On the degree-two part of the associated graded of the lower central series of the Torelli group
Quentin Faes, Gwenael Massuyeau, Masatoshi Sato
TL;DR
This work determines the degree-two part of the associated graded of the Torelli group's lower central series, proving Γ_2I/Γ_3I is torsion-free and realized as a lattice inside Λ^2(Λ^3H^Q)/R_2^Q with R_2^Q = ker(B). It then provides an integral description of Γ_2I/Γ_3I and 𝒦/Γ_3I via τ_2 and d″, and proves an embedding of I/Γ_3I into the homology cylinders modulo Y_3-equivalence.
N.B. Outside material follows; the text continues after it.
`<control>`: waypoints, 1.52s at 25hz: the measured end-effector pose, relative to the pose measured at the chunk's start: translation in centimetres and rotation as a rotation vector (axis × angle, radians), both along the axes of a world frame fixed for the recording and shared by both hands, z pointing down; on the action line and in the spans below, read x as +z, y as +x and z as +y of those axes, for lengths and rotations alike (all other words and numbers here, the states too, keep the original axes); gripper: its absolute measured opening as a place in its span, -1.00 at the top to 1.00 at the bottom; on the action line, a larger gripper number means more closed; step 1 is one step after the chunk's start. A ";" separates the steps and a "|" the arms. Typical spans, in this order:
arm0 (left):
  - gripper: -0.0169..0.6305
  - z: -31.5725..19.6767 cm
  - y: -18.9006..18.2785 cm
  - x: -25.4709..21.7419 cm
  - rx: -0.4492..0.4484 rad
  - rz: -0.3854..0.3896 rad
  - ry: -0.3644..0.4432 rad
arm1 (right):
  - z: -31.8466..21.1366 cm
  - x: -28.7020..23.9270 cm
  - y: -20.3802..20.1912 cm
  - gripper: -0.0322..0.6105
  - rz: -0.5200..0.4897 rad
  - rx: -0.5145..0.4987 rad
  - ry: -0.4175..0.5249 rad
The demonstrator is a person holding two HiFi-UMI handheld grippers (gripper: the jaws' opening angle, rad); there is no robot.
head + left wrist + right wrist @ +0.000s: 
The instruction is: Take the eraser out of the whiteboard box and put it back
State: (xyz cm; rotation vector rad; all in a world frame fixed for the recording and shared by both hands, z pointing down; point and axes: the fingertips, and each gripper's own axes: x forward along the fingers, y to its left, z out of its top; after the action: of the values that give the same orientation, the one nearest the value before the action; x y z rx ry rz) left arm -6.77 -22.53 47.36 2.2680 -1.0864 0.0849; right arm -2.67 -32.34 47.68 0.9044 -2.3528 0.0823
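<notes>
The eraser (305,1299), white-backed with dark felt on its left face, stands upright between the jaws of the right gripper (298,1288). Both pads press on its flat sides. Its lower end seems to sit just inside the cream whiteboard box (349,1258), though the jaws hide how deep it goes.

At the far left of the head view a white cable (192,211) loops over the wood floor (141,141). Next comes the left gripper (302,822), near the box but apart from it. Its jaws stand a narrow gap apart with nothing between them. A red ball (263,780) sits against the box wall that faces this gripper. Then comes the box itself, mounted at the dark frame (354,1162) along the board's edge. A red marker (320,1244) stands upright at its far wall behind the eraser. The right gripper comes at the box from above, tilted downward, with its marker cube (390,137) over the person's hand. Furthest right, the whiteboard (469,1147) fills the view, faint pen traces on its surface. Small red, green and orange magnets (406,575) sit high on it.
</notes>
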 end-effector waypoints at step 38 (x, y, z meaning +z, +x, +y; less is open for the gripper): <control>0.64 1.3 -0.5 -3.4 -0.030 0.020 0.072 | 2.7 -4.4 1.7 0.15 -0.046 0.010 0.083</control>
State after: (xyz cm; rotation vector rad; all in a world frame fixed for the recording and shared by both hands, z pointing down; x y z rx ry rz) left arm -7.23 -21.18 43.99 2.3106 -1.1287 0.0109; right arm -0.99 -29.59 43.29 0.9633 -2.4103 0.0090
The authors combine a diagrammatic, algebraic bracket B with a geometric, IHX-based vanishing analysis to obtain a finite generating system for the relevant kernel K and to prove J vanishes on it, yielding a quadratic presentation at degree two. Furthermore, they relate these Torelli-level structures to the monoid of homology cylinders, extending Johnson-type invariants and Casson-type data to the IC setting and establishing injectivity results that bridge classical mapping class group theory with 3-manifold surgery frameworks.
Abstract
We consider the associated graded $\bigoplus_{k\geq 1} Γ_k \mathcal{I} / Γ_{k+1} \mathcal{I} $ of the lower central series $\mathcal{I} = Γ_1 \mathcal{I} \supset Γ_2 \mathcal{I} \supset Γ_3 \mathcal{I} \supset \cdots$ of the Torelli group $\mathcal{I}$ of a compact oriented surface. Its degree-one part is well-understood by D. Johnson's seminal works on the abelianization of the Torelli group. The knowledge of the degree-two part $(Γ_2 \mathcal{I} / Γ_3 \mathcal{I})\otimes \mathbb{Q}$ with rational coefficients arises from works of S. Morita on the Casson invariant and R. Hain on the Malcev completion of $\mathcal{I}$. Here, we prove that the abelian group $Γ_2 \mathcal{I} / Γ_3 \mathcal{I}$ is torsion-free, and we describe it as a lattice in a rational vector space. As an application, the group $\mathcal{I}/Γ_3 \mathcal{I}$ is computed, and it is shown to embed in the group of homology cylinders modulo the surgery relation of $Y_3$-equivalence.